The transition from an authoritarian regime to democratic system is a demanding task. I believe that the transition away from an authoritarian regime does not always end to a democratic system. Huntington explains there are many variables to consider when discussing why a country transitions from one regime to another. All of these variables push and pull each other to explain the democratization in a country.
It’s impossible to peg one reason for the change. When looking at transitions, Huntington pointed out several patterns, one called “the second-try pattern”. This pattern goes through steps. First an authoritarian system shifts to a democratic system. Next, Huntington explains, “the democratic system fails because the country lacks the social bases for democracy, or the leaders of the new democratic system pursue extremist polices that produce a drastic reaction”(42). After the failure of the democratic system, there is a return to an authoritarian government, for period of time. Over time however, with a second effort to change into democracy they find more success, learning from their previous mistakes.

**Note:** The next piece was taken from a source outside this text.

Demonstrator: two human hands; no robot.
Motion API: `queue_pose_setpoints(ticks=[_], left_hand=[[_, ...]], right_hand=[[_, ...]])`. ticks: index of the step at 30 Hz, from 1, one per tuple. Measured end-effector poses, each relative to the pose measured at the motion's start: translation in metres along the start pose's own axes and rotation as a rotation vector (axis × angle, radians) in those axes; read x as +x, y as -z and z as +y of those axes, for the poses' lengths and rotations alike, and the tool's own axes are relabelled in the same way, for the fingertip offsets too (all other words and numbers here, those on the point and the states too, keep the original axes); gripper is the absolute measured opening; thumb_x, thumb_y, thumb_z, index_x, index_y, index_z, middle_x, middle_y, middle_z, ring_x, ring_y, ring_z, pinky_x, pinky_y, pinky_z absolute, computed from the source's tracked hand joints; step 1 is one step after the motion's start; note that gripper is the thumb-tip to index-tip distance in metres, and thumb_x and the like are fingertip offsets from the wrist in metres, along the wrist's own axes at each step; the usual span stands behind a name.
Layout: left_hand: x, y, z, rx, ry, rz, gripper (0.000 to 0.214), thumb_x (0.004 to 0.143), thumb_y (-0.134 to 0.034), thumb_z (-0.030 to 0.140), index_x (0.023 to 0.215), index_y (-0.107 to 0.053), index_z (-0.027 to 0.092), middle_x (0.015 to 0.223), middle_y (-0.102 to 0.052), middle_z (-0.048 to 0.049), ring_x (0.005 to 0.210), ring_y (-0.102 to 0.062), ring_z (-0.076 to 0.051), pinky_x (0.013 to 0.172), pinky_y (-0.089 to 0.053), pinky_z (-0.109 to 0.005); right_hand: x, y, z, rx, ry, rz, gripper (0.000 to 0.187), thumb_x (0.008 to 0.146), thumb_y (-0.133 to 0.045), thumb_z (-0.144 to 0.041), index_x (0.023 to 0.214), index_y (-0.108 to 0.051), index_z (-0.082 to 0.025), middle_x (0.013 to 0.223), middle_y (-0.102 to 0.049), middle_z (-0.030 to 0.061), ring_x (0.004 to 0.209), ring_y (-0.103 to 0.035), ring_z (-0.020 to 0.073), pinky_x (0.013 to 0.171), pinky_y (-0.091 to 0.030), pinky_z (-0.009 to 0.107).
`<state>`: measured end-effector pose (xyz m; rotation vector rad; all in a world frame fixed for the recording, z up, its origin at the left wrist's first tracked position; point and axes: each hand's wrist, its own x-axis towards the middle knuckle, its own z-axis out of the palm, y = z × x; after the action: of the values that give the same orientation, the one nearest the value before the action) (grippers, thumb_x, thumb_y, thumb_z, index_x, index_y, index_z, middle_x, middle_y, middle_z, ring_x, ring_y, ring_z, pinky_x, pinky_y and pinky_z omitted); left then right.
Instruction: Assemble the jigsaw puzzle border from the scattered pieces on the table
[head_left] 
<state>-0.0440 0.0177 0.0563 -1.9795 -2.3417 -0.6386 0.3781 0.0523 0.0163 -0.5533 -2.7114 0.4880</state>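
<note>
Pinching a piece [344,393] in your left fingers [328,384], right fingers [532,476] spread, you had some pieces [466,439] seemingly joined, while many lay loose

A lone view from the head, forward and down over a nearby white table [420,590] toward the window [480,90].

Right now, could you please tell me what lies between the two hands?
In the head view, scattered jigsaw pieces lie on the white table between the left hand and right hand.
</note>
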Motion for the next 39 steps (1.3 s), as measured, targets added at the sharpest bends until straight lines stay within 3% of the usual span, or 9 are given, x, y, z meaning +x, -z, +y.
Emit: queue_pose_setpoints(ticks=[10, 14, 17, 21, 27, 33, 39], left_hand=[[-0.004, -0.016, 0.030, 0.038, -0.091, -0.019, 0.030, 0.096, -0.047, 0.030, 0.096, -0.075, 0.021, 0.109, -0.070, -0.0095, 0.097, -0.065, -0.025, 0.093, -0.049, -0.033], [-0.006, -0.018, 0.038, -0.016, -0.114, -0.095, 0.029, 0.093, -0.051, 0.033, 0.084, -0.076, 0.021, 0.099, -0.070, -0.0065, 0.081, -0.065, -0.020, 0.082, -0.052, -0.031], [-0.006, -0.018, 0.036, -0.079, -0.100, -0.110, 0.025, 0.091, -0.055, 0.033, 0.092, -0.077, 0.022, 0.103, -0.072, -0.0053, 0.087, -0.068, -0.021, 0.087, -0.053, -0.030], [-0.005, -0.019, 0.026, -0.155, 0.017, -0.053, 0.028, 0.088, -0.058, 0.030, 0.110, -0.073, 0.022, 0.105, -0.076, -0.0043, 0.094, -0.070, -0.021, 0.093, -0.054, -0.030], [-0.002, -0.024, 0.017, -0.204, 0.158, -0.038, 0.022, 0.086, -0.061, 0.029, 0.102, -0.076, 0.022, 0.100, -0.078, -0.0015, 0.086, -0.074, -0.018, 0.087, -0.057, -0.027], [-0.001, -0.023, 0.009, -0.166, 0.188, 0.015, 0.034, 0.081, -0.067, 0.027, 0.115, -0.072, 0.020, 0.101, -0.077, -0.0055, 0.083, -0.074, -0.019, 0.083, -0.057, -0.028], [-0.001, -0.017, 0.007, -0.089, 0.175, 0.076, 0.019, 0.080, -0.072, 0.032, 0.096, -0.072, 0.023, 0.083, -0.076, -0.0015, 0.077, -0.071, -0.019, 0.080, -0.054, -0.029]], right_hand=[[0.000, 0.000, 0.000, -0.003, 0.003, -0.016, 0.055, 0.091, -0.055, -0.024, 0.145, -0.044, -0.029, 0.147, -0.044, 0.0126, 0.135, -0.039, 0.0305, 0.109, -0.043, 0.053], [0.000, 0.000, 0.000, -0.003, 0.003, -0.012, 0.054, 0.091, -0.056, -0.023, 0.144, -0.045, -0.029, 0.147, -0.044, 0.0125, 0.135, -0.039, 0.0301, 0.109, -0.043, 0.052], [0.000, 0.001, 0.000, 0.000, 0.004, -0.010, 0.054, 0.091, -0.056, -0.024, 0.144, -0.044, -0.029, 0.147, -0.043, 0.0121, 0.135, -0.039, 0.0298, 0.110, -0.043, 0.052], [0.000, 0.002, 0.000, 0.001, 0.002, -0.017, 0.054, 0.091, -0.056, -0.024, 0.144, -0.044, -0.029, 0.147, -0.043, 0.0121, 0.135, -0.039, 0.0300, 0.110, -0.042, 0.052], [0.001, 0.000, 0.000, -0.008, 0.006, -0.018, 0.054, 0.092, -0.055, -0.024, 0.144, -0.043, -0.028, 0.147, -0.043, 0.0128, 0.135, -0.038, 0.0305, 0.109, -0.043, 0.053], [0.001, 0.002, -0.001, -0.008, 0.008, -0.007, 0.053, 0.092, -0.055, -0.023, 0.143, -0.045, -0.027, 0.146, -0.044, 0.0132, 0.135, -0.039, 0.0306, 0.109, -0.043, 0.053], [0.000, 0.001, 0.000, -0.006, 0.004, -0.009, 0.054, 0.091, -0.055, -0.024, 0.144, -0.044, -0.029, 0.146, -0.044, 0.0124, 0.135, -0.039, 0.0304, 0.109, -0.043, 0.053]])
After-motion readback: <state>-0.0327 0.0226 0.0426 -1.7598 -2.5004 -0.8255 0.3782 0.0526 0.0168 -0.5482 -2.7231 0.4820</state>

I couldn’t help but think that this is a similar pattern that Egypt is facing today. Consequently I looked at a New York Times article in dated November of 2014 called Rubber-Stamp Assembly Expected From Egypt Vote, anticipating the parliamentary elections. Egypt was under authoritarian rule of Hosni Mubarak, who resigned due to a lack of support from the military, amounts other various reasons. After Mubarak’s resignation, the Egyptians then held an election where they elected Mohammed Morsi of the Muslim Brotherhood. After a single year of presidency Morsi was ousted by Abdel-Fattah el-Sisi, who is currently the president of Egypt. Thus the possibly first failed attempt to transition democracy seen with the second-try pattern discussed by Huntington.
However, Egypt’s transition is still developing, but at this point a second try at democracy, to follow this pattern discussed by Huntington, seems far fetched. We are at a point where Egypt has tried and failed once, but a second-try at democracy seems far off. Perhaps, with the case of Egypt they have tried and failed, and now returned to an authoritarian regime with no thought transitioning back to democracy.